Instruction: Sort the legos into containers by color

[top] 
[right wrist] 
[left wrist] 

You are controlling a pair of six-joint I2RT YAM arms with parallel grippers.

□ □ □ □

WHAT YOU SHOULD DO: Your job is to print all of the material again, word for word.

RESULT OF THE TASK:
Instruction: Sort the legos into containers by color

[top] 
[right wrist] 
[left wrist] 

You are controlling a pair of six-joint I2RT YAM arms with parallel grippers.

None of the exercise remains to be done.